[UTCP Juventus] Naveh FRUMER
Brief introduction, summary of my activities at UTCP during Nov-Dec 2008, and my current research.
Introduction
Since this is my first blog entry here, allow me to begin with a brief introduction of myself and how I came to be a research fellow at UTCP. I began my philosophy studies in my home country, Israel, at Tel-Aviv University, where I completed my BA and MA degrees. I then moved to the United States in 2006 to pursue a PhD at The New School for Social Research. In August 2008 I moved to Japan following my wife: she is a student of Japanese history at Princeton, and she came here in order to study the language and conduct her research. After our arrival I discovered UTCP quite by accident, and was happy to find that many people here share my interests in contemporary continental philosophy, and especially in political philosophy and ethics. After an initial engagement with the Center, I was given the very generous and hospitable offer to join it as a Research Fellow.
Presentations
In November 2008 I gave a paper at UTCP under the title “Hermeneutical Openness and the Ethics of Mourning: Derrida on Gadamer”. The presentation was followed by what I found to be a lively discussion with prof. Kobayashi Yasuo and Dr. Nishiyama Yuji. Some of the questions that came up were:
- the limits of openness to the call or demand of an other
- the question of whether we can indeed treat the notion of “the other” in Derrida, but also in Gadamer, as referring both to other human beings and to texts. Does this not amount to an “over-textualization” of human beings? Isn’t the notion of ‘other’ here over-inclusive, and should we therefore not make some crucial distinctions within it?

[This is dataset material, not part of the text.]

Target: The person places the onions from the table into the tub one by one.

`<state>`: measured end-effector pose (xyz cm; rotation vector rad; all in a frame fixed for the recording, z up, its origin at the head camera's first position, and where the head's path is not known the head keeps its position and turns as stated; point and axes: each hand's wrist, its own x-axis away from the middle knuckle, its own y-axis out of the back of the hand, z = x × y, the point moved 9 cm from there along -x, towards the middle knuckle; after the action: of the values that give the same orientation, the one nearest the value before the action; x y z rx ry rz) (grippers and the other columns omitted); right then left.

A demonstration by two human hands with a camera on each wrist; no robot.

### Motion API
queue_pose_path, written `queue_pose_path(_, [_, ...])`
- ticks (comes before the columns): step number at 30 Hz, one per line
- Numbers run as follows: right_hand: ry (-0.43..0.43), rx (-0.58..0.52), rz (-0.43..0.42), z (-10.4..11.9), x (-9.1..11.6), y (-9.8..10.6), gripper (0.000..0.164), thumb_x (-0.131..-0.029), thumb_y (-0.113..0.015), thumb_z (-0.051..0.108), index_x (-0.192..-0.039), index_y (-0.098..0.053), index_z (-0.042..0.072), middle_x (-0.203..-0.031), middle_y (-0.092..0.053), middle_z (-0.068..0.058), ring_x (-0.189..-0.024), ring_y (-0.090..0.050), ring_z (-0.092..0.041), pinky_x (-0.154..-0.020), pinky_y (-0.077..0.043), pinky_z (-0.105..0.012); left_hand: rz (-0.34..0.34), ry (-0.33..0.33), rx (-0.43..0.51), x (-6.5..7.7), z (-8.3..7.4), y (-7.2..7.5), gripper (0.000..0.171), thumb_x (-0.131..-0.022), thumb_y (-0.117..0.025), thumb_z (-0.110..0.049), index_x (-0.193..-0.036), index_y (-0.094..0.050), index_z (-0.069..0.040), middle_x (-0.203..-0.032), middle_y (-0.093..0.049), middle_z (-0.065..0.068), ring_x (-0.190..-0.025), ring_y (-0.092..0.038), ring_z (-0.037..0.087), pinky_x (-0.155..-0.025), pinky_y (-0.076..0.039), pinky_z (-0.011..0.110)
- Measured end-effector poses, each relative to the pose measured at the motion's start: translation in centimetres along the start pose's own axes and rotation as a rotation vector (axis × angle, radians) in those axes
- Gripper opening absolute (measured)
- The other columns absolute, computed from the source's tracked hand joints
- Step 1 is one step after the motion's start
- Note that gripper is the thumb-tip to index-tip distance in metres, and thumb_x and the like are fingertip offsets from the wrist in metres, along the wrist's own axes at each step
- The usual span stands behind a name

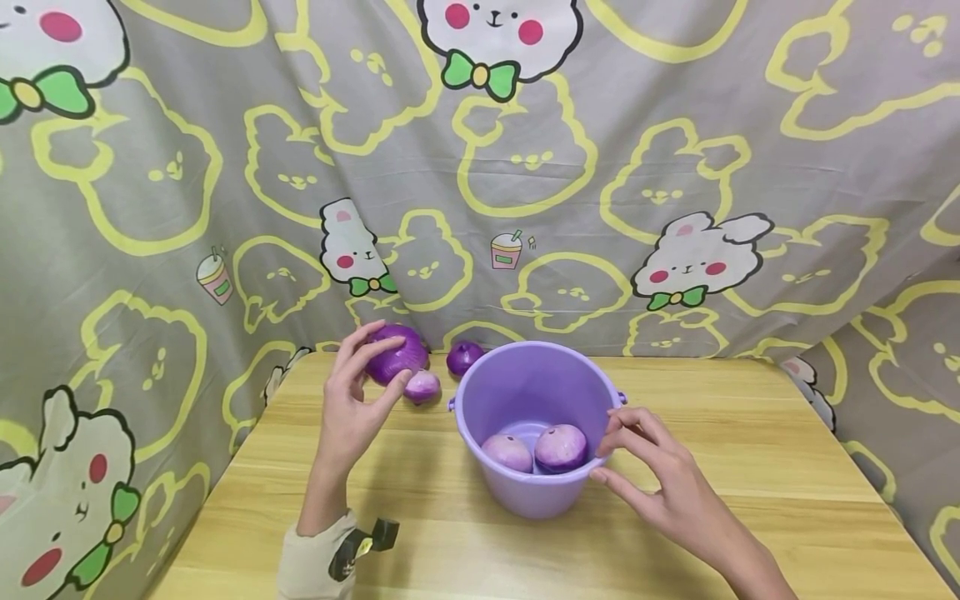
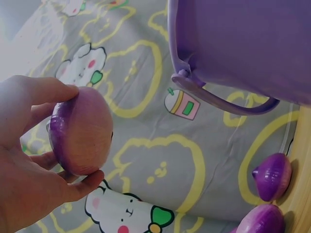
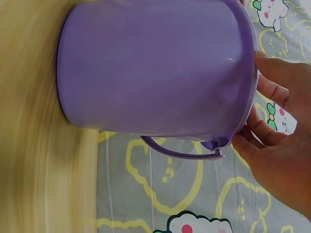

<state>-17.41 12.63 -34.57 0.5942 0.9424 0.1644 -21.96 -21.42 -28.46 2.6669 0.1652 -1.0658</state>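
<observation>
My left hand (image 1: 354,412) grips a purple onion (image 2: 85,131) between thumb and fingers, lifted to the left of the lilac bucket (image 1: 525,498). Its skin runs from deep purple to a paler side with a small dark spot. With thumb and fingertips, my right hand (image 1: 667,475) holds the bucket's rim at the right. Inside the upright bucket lie two onions, a pale one (image 1: 507,453) and a darker-sided one (image 1: 561,447). Behind and left of the bucket, a two-tone onion (image 1: 422,387) and a dark purple onion (image 1: 465,358) rest on the table.
The light wooden table (image 1: 750,450) meets a grey patterned curtain (image 1: 540,192) at its back edge. The bucket's handle (image 3: 182,154) hangs down along its far side. A dark strap with a small black block (image 1: 386,534) sits on the left wrist over a beige sleeve (image 1: 315,567).
</observation>
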Motion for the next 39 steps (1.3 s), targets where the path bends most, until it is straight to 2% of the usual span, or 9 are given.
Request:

- The relation between the idea of “the loss of the world” and the ethical experience, apropos Derrida’s discussion of a line from Celan, “die Welt is fort”. What does this loss of the world mean, exactly? Should we understand this as a major event that causes the complete loss of “ethical coordinates”, so to speak; an event such as—bearing in mind Celan’s biography—the Jewish holocaust? Or is it rather that the arrival, the “coming” of the other (person?) that causes my world, my orientation, perhaps even my identity, to be lost (and here “world” would mean something similar to Husserl’s Lebenswelt)?
English Instruction
During November and December 2008 I served as an English instructor for the upcoming 3rd BESETO conference, hosted by UTCP. Allow me to use this opportunity to wish all the participants good luck!
Current Research
At the moment I am mainly preoccupied with a study of the more politically-oriented works of Jacques Derrida. I am interested in asking questions both about the political implications of deconstruction as well as about its possible political limits. In this investigation I am driven by two conflicting motivations. On the one hand, I consider Derrida’s ideas to be absolutely essential: I am convinced that any philosophical work today, including political philosophy must take deconstruction into account one way or another. On the other hand, I recognize that Derrida’s work is, to put it very crudely and briefly, not “political enough”. Let me clarify that by this I do not mean that it completely lacks a political dimension: here I agree with Derrida that his work always contains a political dimension, or rather I should say, together with Derrida, an ethical-political dimension. And yet I agree with those who argue that this dimension is too latent, too implicit, too indirect; that Derrida’s work, for the most part (though not the entire corpus) lacks a headlong engagement with the locus classicus of political concepts and problems. It seems that this work always arrives at the political as a second step. It remains unclear whether the political has, for Derrida, the same kind of, shall we say, ontological quality, a quality of primary experience, that he seems to assign to such notions as responsibility, the coming of the other, hospitality, etc. Thus, in my understanding, the question of the relation of deconstruction to political thinking remains to be investigated. For instance, does deconstruction imply that we should “introduce” deconstructive “motifs” into political thinking? or that we ought to think of political philosophy as in some sense “secondary”, perhaps to ethics?
A second worry I have with respects to this potential political dimension of deconstruction has to do with the sense that there remains something too negative in deconstruction: deconstruction reacts, responds, comments; it does not propose, advance, promote. While I am aware of Derrida’s insistence that deconstruction is always motivated by an affirmation, by a “yes-saying” to justice, to the other, to his/her/its call, claim etc., I am still bothered by the intuition—and I am still struggling to match the right words to it—that this is not enough. This worry relates to another question: how exactly are we to understand Derrida’s affirmation with respect to such concrete historical-political structures as modern democracy, human rights, and the (struggling) project of international law? What exactly is affirmed when we affirm those establishments? Is it an affirmation of some “archi-ethical” experience? Of the opening of the possibility of the coming of otherness, of events, etc? Another way to read this question is to see it as the traditional question of the relation between theory (here deconstruction) and practice; or perhaps even as the question of the relation between philosophy and history, namely between deconstruction and concrete analyses of political situations. While I do not expect anything like a political program from Derrida, a program which would instruct us on how to “directly implement” deconstruction in each and every political situation, I still wonder whether the nature of the relation between Derrida’s ideas and concrete political ‘interventions’ or ‘negotiations’, to borrow his terms, is a relation that remains underdeveloped.